Hickey und ihre Kolleginnen fordern »ein realistischeres und ausgewogeneres Narrativ« für das weibliche Altern. Sie schlagen vor, Frauen besser aufzuklären und das Positive zu betonen: »Das Altern von Frauen als normal anzusehen, Stärke, Schönheit und Errungenschaften älterer Frauen zu feiern, kann das Narrativ ändern und positive Rollenmodelle anbieten.«

Manche Beschwerden kann man nicht schönreden

»Die zweite Lebenshälfte ist nicht der ›Herbst des Lebens‹«, sagt auch die Wiesbadener Frauenärztin Sheila de Liz, die mit »Woman on Fire« einen Bestseller über die Wechseljahre geschrieben hat, in einem Trailer zu ihrem Buch. »Es ist mehr der Hochsommer.« Auch de Liz findet, dass das Bild dieser Lebensphase sich ändern muss: »Es ist an der Zeit, dass wir über die Wechseljahre und ihre Vorteile sprechen.«

Katrin Schaudig, Präsidentin der Deutschen Menopause Gesellschaft, findet den Ansatz gut, ist aber skeptisch, wie das praktisch aussehen soll. Etwa 30 bis 50 Prozent aller Frauen hätten in den Wechseljahren Beschwerden, die ihre Lebensqualität beeinträchtigen, sagt sie. »Es gibt Frauen, die haben richtig ätzend schlimme Probleme. Da hilft es auch nichts, wenn man die Menopause neu bewertet. Das kann man sich nicht schönreden.« Die Hamburger Gynäkologin sagt aber auch: »Dass die Wechseljahre auch Vorteile haben, ist unbestritten.« Dass das Thema so »unpopulär« sei, nur verschämt diskutiert werde, liegt ihrer Ansicht nach am Bild, das unsere Gesellschaft von alten Frauen hat: »Alt gleich arm, schrumpelig, krank und doof.«

Die Forderung nach radikaler Umdeutung findet Schaudig dennoch »etwas gestelzt«. Wichtiger sind ihr drei andere Punkte: Das Thema müsse »entideologisiert«, Frauen müssten besser aufgeklärt und Gynäkologen besser ausgebildet werden. Hormonbedingte Probleme in den Wechseljahren kämen in der überwiegend klinischen Ausbildung kaum vor. »Aber die Fachgesellschaften sind da dran«, sagt Schaudig, die auch für die Deutsche Gesellschaft für Endokrinologie und die Deutsche Gesellschaft für Gynäkologie und Geburtshilfe spricht.

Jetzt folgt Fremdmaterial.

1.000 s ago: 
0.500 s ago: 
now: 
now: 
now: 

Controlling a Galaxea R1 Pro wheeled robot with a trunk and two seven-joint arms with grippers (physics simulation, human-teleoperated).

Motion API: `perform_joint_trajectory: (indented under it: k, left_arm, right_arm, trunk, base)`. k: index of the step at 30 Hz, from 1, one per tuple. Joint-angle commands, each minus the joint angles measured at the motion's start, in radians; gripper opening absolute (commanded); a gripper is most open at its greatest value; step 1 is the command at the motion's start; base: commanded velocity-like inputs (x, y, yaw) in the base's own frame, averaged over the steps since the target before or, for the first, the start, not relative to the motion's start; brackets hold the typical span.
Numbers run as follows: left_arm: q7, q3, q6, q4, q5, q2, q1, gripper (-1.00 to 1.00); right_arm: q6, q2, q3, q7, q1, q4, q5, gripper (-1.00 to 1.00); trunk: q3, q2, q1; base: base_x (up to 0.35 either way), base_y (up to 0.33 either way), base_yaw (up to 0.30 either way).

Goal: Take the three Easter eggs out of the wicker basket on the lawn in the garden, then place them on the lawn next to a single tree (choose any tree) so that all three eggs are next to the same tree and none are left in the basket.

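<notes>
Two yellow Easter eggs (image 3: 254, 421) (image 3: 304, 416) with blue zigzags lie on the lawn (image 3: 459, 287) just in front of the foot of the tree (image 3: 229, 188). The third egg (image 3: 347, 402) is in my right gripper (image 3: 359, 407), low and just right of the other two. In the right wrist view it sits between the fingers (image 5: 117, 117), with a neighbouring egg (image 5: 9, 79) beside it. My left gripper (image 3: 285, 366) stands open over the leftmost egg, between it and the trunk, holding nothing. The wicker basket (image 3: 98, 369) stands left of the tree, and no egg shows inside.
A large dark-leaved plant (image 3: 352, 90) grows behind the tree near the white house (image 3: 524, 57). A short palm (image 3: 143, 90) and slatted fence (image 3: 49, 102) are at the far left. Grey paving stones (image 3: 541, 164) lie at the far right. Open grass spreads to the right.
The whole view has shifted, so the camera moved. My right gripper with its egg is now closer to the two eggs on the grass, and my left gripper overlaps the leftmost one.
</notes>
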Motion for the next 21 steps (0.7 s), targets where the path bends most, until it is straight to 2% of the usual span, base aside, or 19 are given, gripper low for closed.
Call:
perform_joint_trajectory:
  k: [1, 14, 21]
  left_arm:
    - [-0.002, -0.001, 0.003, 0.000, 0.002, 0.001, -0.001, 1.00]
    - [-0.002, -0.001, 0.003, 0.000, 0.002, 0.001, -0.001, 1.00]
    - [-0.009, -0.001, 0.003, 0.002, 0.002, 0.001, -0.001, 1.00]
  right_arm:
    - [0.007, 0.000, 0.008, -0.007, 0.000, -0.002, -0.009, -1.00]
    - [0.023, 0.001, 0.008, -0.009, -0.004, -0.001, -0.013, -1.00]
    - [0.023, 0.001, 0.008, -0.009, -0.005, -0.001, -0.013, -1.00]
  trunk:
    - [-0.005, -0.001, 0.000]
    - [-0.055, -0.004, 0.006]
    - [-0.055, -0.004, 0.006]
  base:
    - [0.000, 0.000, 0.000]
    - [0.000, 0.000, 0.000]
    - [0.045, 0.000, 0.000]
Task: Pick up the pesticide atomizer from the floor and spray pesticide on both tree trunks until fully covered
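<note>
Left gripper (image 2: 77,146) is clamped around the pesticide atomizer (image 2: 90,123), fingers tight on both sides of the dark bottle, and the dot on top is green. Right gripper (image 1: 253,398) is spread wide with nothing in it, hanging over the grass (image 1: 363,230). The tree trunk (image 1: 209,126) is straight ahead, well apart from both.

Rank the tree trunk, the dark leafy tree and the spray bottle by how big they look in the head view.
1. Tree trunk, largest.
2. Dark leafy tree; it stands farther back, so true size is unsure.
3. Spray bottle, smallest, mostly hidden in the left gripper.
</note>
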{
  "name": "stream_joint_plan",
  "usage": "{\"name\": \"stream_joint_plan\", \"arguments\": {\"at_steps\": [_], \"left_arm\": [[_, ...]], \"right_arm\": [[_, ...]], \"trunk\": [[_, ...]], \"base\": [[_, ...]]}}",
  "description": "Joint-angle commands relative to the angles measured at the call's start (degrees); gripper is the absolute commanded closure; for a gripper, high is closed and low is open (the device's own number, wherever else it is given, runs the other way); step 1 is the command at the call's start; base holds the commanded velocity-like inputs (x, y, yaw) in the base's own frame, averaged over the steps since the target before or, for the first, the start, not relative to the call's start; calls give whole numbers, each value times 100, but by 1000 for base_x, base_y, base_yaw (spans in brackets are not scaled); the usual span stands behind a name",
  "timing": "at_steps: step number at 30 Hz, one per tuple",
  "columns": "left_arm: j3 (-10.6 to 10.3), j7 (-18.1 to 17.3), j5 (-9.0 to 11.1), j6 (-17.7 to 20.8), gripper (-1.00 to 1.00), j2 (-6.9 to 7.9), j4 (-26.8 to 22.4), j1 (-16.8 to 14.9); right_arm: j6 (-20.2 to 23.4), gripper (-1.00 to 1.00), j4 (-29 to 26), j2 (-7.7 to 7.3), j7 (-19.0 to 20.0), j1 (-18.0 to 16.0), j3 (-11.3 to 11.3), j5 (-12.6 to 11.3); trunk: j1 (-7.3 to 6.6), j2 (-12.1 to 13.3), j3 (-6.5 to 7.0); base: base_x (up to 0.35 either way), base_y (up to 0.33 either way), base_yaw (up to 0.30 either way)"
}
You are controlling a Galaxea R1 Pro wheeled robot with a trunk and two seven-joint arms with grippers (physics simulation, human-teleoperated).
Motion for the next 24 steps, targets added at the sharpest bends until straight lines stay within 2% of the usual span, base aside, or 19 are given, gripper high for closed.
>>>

Nur wenige Frauen nehmen Hormonersatzpräparate

Viele Diskussionen gibt es nach wie vor um einen Behandlungsweg in den Wechseljahren: die Hormonersatztherapie. Von den einen wird sie als Lösung vieler Probleme angepriesen, von anderen wegen der potenziellen Nebenwirkungen entschieden abgelehnt. Laut Techniker Krankenkasse (TK) bekamen 2021 nur noch gut sechs Prozent der bei der TK versicherten erwerbstätigen Frauen zwischen 45 und 65 Jahren ein Hormonpräparat verordnet. Die Zahl der Verordnungen sinkt seit Jahren, wie der TK-Gesundheitsreport zeigt. Zur Jahrtausendwende hatten noch 37 Prozent Hormone gegen Wechseljahresbeschwerden eingenommen.

Ein Schritt in diese Richtung könnten Östrogentabletten sein, die vaginal eingeführt werden. Sie sind in Großbritannien inzwischen ohne Rezept erhältlich. Zoe Schaedel und Janice Ryder vom Department of Women and Children’s Health am King’s College in London bewerteten die Freigabe im Mai dieses Jahres im »Lancet« positiv . Die Tabletten sollen gegen das urogenitale Menopausensyndrom helfen, zu dem unter anderem Scheidentrockenheit gehört, ebenso wie Schwierigkeiten beim Urinhalten oder der Verlust sexueller Lust.

Die Deutsche Gesellschaft für Endokrinologie (DGE) merkte dennoch an, dass das vaginale Östrogen nicht vom ganzen Körper verarbeitet werde. Eine vaginale Therapie helfe außerdem im Gegensatz zur systemischen Therapie nicht gegen andere Menopausen-Symptome wie Hitzewallungen, Nachtschweiß, gedrückte Stimmung oder Schlafprobleme, hieß es in einem Blog-Beitrag zum Thema .

Die Hamburger Gynäkologin Schaudig betont, dass jede Frau anders ist. »Jede Frau braucht eine andere Therapie«, sagt sie. Das wichtigste To-do bei der Menopause ist aus ihrer Sicht, die Behandlung zu individualisieren und die Beratung zu verbessern.